Traceback (most recent call last):
File "/usr/local/lib/python3.8/dist-packages/maestrowf/interfaces/script/_flux/flux0_26_0.py", line 64, in submit
cls.connect_to_flux()
File "/usr/local/lib/python3.8/dist-packages/maestrowf/abstracts/interfaces/flux.py", line 29, in connect_to_flux
broker_version = StrictVersion(broker_version)
File "/usr/lib/python3.8/distutils/version.py", line 40, in __init__
self.parse(vstring)
File "/usr/lib/python3.8/distutils/version.py", line 137, in parse
raise ValueError("invalid version number '%s'" % vstring)
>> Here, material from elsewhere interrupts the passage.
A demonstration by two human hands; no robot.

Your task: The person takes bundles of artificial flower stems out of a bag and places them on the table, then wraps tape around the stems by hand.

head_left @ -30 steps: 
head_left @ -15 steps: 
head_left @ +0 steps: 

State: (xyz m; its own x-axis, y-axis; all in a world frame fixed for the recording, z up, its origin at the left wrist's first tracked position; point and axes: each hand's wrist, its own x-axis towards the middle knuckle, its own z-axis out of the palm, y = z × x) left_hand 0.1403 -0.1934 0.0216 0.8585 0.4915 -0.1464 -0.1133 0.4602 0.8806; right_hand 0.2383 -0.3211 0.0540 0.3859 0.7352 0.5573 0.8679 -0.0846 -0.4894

ValueError: invalid version number '0.49.0-225-g53e087510
It might be hard to keep these two things in sync - and if the API for flux is stable, arguably this might be overkill. Can we talk about possible strategies for handling this? E.g., right now flux core (I think) is at 0.51.0 and I think possibly we should be more flexible to allow a range, and then come here and set a stopping point for said range only when we know there is an interface change.
And to keep you in the loop, I've started my small repository of examples here: https://github.com/rse-ops/maestro-examples. I think a strategy I will advocate for is to run this inside of a container, and have all software dependencies ready to go! At least in a cloud context, you want wait to wait for one build step to download and build something (akin to what lulesh does, unless it's really really fast!) But tonight is the first time I'm trying this out, so it's an early impression.
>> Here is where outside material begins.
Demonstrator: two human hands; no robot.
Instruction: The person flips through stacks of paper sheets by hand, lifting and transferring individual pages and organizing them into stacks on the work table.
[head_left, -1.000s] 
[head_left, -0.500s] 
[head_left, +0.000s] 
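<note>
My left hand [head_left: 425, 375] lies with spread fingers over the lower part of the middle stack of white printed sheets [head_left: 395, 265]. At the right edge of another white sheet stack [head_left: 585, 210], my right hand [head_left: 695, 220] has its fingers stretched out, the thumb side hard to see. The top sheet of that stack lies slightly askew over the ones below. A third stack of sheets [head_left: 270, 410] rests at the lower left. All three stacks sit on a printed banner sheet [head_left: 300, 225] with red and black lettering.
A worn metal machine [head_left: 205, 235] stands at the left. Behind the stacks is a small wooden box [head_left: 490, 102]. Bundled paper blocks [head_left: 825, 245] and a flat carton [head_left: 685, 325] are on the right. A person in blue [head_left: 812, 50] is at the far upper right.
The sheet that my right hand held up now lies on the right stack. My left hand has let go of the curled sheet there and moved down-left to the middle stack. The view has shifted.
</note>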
I'm wanting to integrate this with our PerfFlow tool, so I think next I'll try to find something in Python that can have the PerfFlow wrappers.
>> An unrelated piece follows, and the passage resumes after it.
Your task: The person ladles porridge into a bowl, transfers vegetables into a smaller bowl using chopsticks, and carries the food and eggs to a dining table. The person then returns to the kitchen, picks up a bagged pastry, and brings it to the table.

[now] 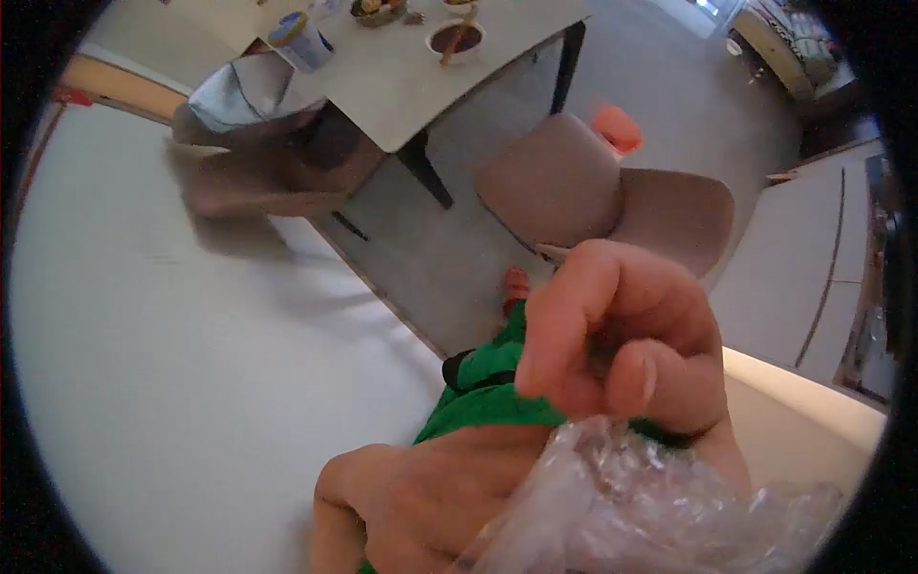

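Observation:
My right hand is raised in front of me with its fingers curled in and the thumb bent toward them. Whatever lies inside its fingers, if anything, is hidden. Crumpled clear plastic, like a bag, bunches just below it and covers part of the wrist. Lower down, my left hand shows its back, slightly blurred, with the fingers bent. The plastic lies against its right side, and the left hand seems to grip it, though the fingertips are out of sight.
A white surface fills the left side. Ahead stands a table with a bowl of dark food and a plastic tub. Brown chairs stand near it. White cabinets line the right.

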Demonstrator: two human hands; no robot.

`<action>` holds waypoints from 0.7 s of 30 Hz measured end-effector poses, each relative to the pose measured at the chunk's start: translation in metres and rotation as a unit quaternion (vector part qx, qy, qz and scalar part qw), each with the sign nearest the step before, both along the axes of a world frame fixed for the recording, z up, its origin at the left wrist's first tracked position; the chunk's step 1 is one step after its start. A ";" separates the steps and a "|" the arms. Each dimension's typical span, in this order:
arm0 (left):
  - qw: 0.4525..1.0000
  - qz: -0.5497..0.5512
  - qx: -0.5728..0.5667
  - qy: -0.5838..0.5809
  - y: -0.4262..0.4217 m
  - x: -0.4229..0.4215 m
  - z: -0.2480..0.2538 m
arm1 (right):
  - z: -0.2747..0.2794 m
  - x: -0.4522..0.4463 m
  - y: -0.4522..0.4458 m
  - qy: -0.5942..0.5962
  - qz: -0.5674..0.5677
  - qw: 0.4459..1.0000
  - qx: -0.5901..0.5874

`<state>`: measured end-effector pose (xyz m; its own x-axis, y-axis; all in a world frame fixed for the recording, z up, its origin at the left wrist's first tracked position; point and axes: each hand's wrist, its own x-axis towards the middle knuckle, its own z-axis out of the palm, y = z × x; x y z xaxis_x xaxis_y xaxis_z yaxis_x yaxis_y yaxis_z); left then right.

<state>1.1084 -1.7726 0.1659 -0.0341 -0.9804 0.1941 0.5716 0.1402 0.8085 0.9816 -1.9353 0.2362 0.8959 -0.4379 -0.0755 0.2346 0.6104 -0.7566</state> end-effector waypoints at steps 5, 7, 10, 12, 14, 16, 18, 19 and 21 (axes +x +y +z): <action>0.998 0.025 0.051 -0.013 -0.042 0.007 0.033 | -0.014 -0.010 -0.064 0.027 0.015 1.000 0.002; 0.996 0.045 0.074 -0.002 -0.049 0.012 0.036 | -0.032 -0.009 -0.080 0.048 0.010 0.999 0.002; 0.992 0.074 0.099 0.011 -0.069 0.018 0.044 | -0.027 0.000 -0.092 0.123 0.001 0.992 -0.031; 0.989 0.089 0.114 0.015 -0.095 0.022 0.044 | -0.038 -0.001 -0.097 0.153 0.011 0.987 -0.050; 0.987 0.089 0.129 0.019 -0.100 0.030 0.051 | -0.032 0.025 -0.092 0.143 -0.005 0.987 -0.076; 0.987 0.080 0.136 0.019 -0.144 0.061 0.047 | -0.065 0.026 -0.088 0.124 -0.034 0.983 -0.130; 0.987 0.065 0.144 0.019 -0.157 0.087 0.058 | -0.068 0.038 -0.081 0.108 -0.067 0.975 -0.182; 0.987 0.062 0.147 0.020 -0.162 0.102 0.064 | -0.067 0.048 -0.081 0.101 -0.079 0.969 -0.210; 0.988 0.060 0.137 0.022 -0.170 0.126 0.063 | -0.059 0.071 -0.086 0.086 -0.094 0.955 -0.270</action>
That's an interesting issue; have been testing things out with 0.49 and haven't run into that yet. As for smarter version selection based on flux api changes, adding more flexible ranges would be nice, and is certainly something we can do on the maestro side of things. One question there is is there any ~automated way to figure that out vs just having someone reading changelogs/etc and pinning those api changes manually, or more likely waiting for a bug ticket from a user finding it like this?
Aside from flux --version
:
# flux --version
commands: 0.46.0
libflux-core: 0.46.0
libflux-security: 0.8.0
build-options: +caliper+hwloc==1.11.6+zmq==4.2.5
And different versions for the various specs (e.g., JobSet or Resource) I don't think we expose that, but we could! Let me look into it, and then we can do a subprocess with flux --version
and fall back to the newer command (which will eventually be dominant).
@jwhite242 here is a fallback you can use:
import flux
h = flux.Flux()
print(h.attr_get("version"))
And we are working on a more Pythonic way:
Oh sweet, python access to that would be cool! Also, just realized lookign at your original ticket that this might just be a version parsing issue too given you appear to be using some sort of 'local' or 'pre-release' version number here rather than the likely expected length 3 tuple of a release version -> the '-225-g53e087510' bit on the end. That being said, we should be able to trivially use python's built in parsing to fix that since pep440 knows how to deal with those already, enabling easy >=, <=, == comparisons in here.
ah yes that would do it - the version can be parsed from git, so I think Maestro might be flexible to that. Let me know if/when there is something new to try or if I can otherwise help! I made a library just for parsing container tags, and likely some of the ideas there translate to the version string here: https://github.com/vsoch/pipelib/
Ok @vsoch , think the version parsing/logging should be sorted out now: the broker version parser gets tested against several semver patterns including the flux dev build strings you reported here. let me know if there's some other variants flux brokers might report and need testing here.
Also, the correct version should now get dumped into the step's batch file headers and the logs too so there's better tracking of what it was actually tested with. The flux broker and maestro versions are logged separately too to make things more clear.
okay! I don't have this testing environment setup, but if it's fixed please feel free to close the issue. Thank you and have a great weekend!